I would like to replace pandas multi index columns with uppercase names. With a normal (1D/level) index, I would do something like
df.coulumns = [c.upper() for c in df.columns]
When this is done on a DataFrame with a pd.MultiIndex, I get the following error:
AttributeError: 'tuple' object has no attribute 'upper'
How would I apply the same logic to a pandas multi index?
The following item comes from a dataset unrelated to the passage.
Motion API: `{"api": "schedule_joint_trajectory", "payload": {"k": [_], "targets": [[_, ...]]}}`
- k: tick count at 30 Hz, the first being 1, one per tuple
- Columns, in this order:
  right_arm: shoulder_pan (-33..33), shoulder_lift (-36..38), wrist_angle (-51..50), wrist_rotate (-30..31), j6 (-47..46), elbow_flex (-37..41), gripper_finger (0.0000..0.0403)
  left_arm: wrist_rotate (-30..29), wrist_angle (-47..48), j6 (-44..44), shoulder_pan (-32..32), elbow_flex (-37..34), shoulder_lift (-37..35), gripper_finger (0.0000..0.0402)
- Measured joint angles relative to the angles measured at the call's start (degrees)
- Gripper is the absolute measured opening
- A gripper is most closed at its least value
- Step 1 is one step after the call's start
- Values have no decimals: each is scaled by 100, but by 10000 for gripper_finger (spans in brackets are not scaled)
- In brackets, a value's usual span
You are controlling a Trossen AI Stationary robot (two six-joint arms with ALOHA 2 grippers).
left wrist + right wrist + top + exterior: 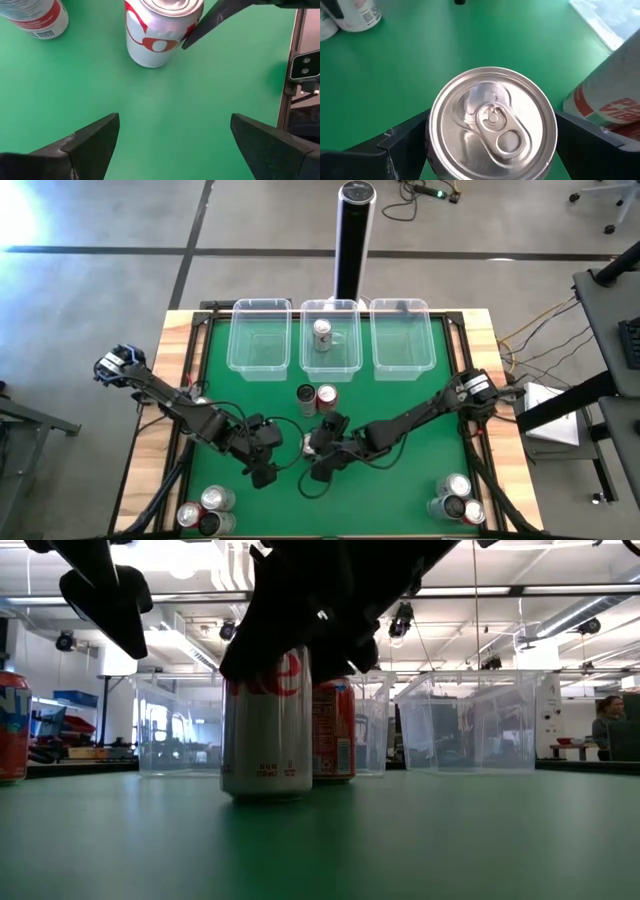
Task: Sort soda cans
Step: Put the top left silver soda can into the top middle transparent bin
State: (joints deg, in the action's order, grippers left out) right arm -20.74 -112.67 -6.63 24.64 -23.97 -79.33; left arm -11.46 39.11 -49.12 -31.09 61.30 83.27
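Bright ceiling lights (560, 615) light the room evenly. In the low view the arms are black shapes against them. The green table (400, 470) has only soft shadows. The nearest can top (492, 125) shows mild glare.

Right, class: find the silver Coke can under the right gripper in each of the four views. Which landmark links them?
Low view: silver Coke can, centre-left, standing upright.
Left wrist view: top centre.
Right wrist view: its lid fills the lower middle.
High view: mostly hidden beneath the right gripper, mid-table.
Shared landmark: that right gripper, right at the can in every view; the left gripper waits beside it.
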Motion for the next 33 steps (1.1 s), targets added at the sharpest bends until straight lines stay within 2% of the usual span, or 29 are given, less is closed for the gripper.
{"api": "schedule_joint_trajectory", "payload": {"k": [6, 18, 30, 33], "targets": [[39, 67, -234, -267, -168, -42, 363, 0, 41, 9, 0, 0, 1, 366], [381, 102, -1290, -1586, 405, -675, 363, 17, 37, 97, 25, 2, 1, 366], [559, 102, -1278, -1774, 1035, -667, 363, 151, 43, 257, 220, 4, 1, 366], [552, 102, -1275, -1737, 1045, -667, 346, 153, 91, 297, 253, 4, -2, 366]]}}
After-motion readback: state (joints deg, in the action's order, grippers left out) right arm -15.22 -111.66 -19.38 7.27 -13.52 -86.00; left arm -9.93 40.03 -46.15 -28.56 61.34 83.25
Example code is below.
import pandas as pd
import numpy as np
arrays = [
["bar", "bar", "baz", "baz", "foo", "foo", "qux", "qux"],
["one", "two", "one", "two", "one", "two", "one", "two"],
]
tuples = list(zip(*arrays))
index = pd.MultiIndex.from_tuples(tuples, names=["first", "second"])
df = pd.DataFrame(np.random.randn(3, 8), index=["A", "B", "C"], columns=index)
arrays_upper = [
["BAR", "BAR", "BAZ", "BAZ", "FOO", "FOO", "QUX", "QUX"],
["ONE", "TWO", "ONE", "TWO", "ONE", "TWO", "ONE", "TWO"],
]
tuples_upper = list(zip(*arrays_upper))
index_upper = pd.MultiIndex.from_tuples(tuples_upper, names=['first', 'second'])
df_upper = pd.DataFrame(np.random.randn(3, 8), index=["A", "B", "C"], columns=index_upper)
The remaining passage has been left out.